EXERCISE PROMPT:
Here is the task for the listing below: output exactly the lines from the one containing "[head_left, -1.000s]" through the one containing "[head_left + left", and leave out the pictures.

DATASET EXCERPT:
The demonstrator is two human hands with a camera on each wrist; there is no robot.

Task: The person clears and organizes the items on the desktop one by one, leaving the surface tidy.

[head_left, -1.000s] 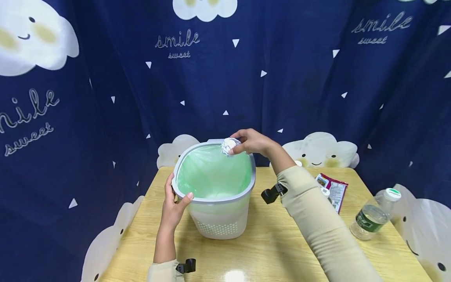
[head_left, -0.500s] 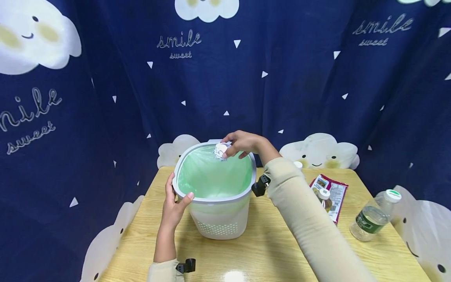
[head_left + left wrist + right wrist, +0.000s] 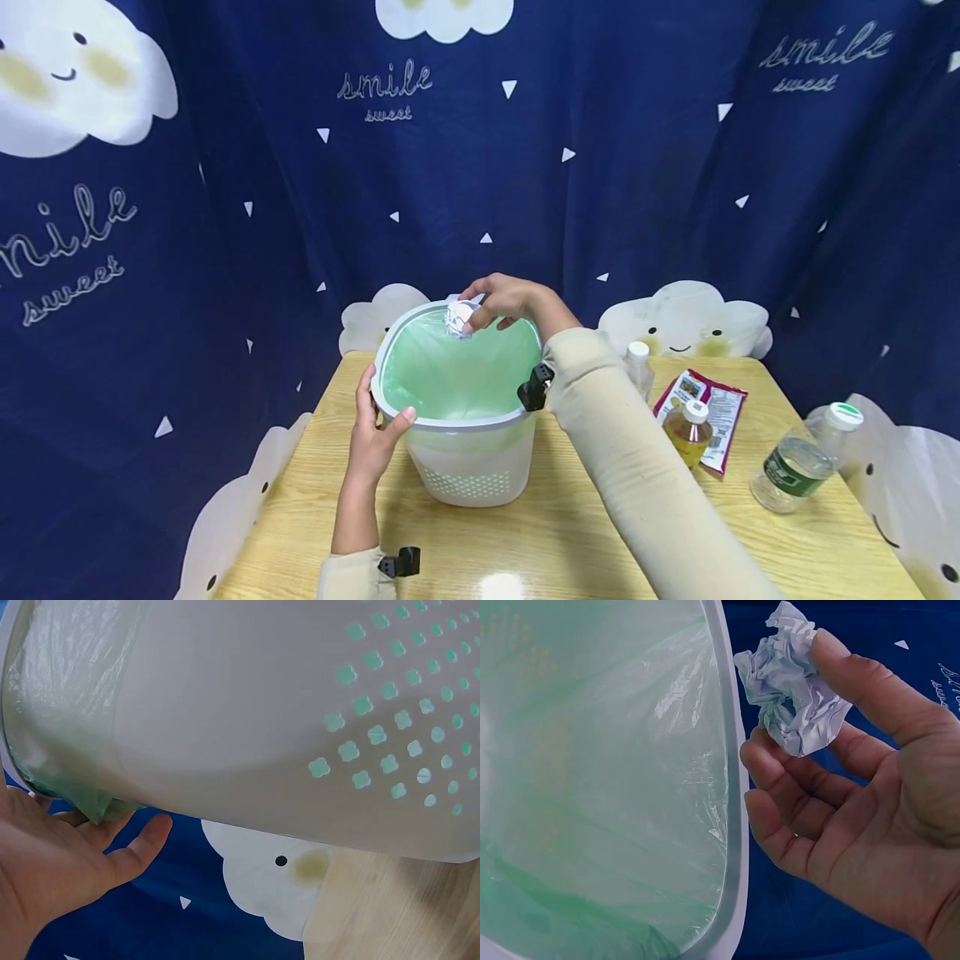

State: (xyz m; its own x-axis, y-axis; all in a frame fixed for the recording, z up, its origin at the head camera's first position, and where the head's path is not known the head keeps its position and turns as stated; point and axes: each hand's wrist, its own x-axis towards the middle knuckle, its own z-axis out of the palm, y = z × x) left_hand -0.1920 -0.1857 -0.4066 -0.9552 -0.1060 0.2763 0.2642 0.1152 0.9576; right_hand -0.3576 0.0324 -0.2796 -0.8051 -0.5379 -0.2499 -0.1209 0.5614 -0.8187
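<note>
A white trash can (image 3: pixel 463 425) with a grey rim and a green plastic liner (image 3: pixel 457 379) stands on the table. My left hand (image 3: pixel 372 442) grips its left rim, thumb over the edge; the left wrist view shows that hand (image 3: pixel 67 862) beside the can's wall and the liner's folded-over edge. Above the far side of the opening, my right hand (image 3: pixel 513 302) pinches a crumpled paper ball (image 3: pixel 457 319). Close up in the right wrist view, thumb and fingers hold the white paper ball (image 3: pixel 795 701) near the rim.
On the right of the wooden table (image 3: pixel 585 533) stand a small bottle of yellow liquid (image 3: pixel 688 433), a clear bottle (image 3: pixel 638 371) partly behind the right sleeve, and a green-labelled water bottle (image 3: pixel 798 462). A red-edged snack packet (image 3: pixel 723 417) lies there too. A blue curtain (image 3: pixel 480 167) hangs behind.
My right hand has moved left with the paper ball, further over the trash can's opening. The small bottles on the right have come out from behind the sleeve. My left hand keeps its grip.
</note>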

RESPONSE TO THIS EXERCISE:
[head_left, -1.000s] 
[head_left, -0.500s] 
[head_left + left wrist + right wrist, +0.000s] 

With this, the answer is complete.